# New grips



## bvibert (Aug 19, 2008)

I finally picked up a new pair of grips that I've been spying at the LBS to replace the very worn out grips that had a tendency to twist and move around on me.  Oury ODI lock-ons is what I got.





http://www.pricepoint.com/detail/12...4-Oury-Grips/Oury-Lock-On-Grips-w_-Clamps.htm
(I paid $30 at the LBS)

I can't wait to try them out.  They're a larger diameter than my old grips so I hope they fit my hands better.

BTW, to those who ride with me; You can stop being embarrassed to be seen with my bike as I also took the opportunity to remove the bar ends.  I didn't mind them so much, but I hardly used em and my bar is kind of narrow so I'd rather be able to place my hands further out on the bars.  I'm also always afraid that I'm going to catch them on a tree on the narrow trails we've been riding.


----------



## o3jeff (Aug 19, 2008)

You got screwed, they are only $20 on line.:wink: I guess I should let you guys know when we place orders on line so we can save on shipping since I just place one yesterday.


----------



## bvibert (Aug 19, 2008)

o3jeff said:


> You got screwed, they are only $20 on line.:wink: I guess I should let you guys know when we place orders on line so we can save on shipping since I just place one yesterday.



I don't mind spending a little extra on some things at the LBS occasionally, besides I'm more of an instant gratification kind of guy.   Although that is the same place I'm planning on buying a wheel from so I guess I should have just waited...


----------



## Grassi21 (Aug 19, 2008)

bvibert said:


> BTW, to those who ride with me; You can stop being embarrassed to be seen with my bike as I also took the opportunity to remove the bar ends.  I didn't mind them so much, but I hardly used em and my bar is kind of narrow so I'd rather be able to place my hands further out on the bars.  I'm also always afraid that I'm going to catch them on a tree on the narrow trails we've been riding.



I'm glad you said something.  I was embarrassed.  Just compare our bikes side by side and you will see.  Can't mess with the GIANT.  ;-)

PS - I will be sans kick stand tomorrow.


----------



## Greg (Aug 19, 2008)

Grassi21 said:


> PS - I will be sans kick stand tomorrow.



That's a start.
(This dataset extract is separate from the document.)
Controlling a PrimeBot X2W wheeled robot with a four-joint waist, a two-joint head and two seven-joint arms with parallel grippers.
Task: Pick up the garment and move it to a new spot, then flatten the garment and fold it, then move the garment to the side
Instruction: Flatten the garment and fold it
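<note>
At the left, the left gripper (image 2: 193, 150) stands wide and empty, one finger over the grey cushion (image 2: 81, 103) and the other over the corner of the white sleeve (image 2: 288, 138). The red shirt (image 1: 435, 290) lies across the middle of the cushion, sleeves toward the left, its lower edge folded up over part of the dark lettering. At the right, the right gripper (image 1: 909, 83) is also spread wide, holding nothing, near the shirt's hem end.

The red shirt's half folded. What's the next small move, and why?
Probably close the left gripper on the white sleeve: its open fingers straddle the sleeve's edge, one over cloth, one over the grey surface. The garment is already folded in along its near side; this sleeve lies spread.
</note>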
Sans GIANT would be even better, but alas....


----------



## severine (Aug 19, 2008)

Grassi21 said:


> PS - I will be sans kick stand tomorrow.



The GIANT just went up in value 200%.


----------



## Grassi21 (Aug 19, 2008)

Greg said:


> That's a start. Sans GIANT would be even better, but alas....





severine said:


> The GIANT just went up in value 200%.



:lol:


----------



## severine (Aug 19, 2008)

It gets the job done, right?  That's all that matters.


----------



## Greg (Aug 19, 2008)

severine said:


> It gets the job done, right?  That's all that matters.



Exactly. It's fine for what he's trying to achieve right now, and that is to see if he even likes riding. If so, eventually he will get on a real bike with a 100mm fork, and that my friends will be livin' in comparison to that load of steel he's pedaling right now.


----------



## wa-loaf (Aug 19, 2008)

bvibert said:


> I finally picked up a new pair of grips that I've been spying at the LBS to replace the very worn out grips that had a tendency to twist and move around on me.  Oury ODI lock-ons is what I got.
> 
> 
> 
> ...



They are probably better now, but I had a pair several years ago and they started to disintegrate after about a year. Almost like the rubber was liquifying. They were really comfy though.


----------



## bvibert (Aug 20, 2008)

wa-loaf said:


> They are probably better now, but I had a pair several years ago and they started to disintegrate after about a year. Almost like the rubber was liquifying. They were really comfy though.



Hopefully that doesn't happen.   I had a pair of the non-locking ones on a bike when I was a kid and liked them


----------



## bvibert (May 9, 2009)

So far I'm loving these grips.  They stay right in place and are really easy to remove if I need to.  They're pretty cushy and have a larger size compared to a lot of grips, which works well with my relatively big hands.  They're holding up great, no disintegration what so ever.  The ends never really stayed on too well, so I just left them off.  They're just cosmetic, IMHO.


----------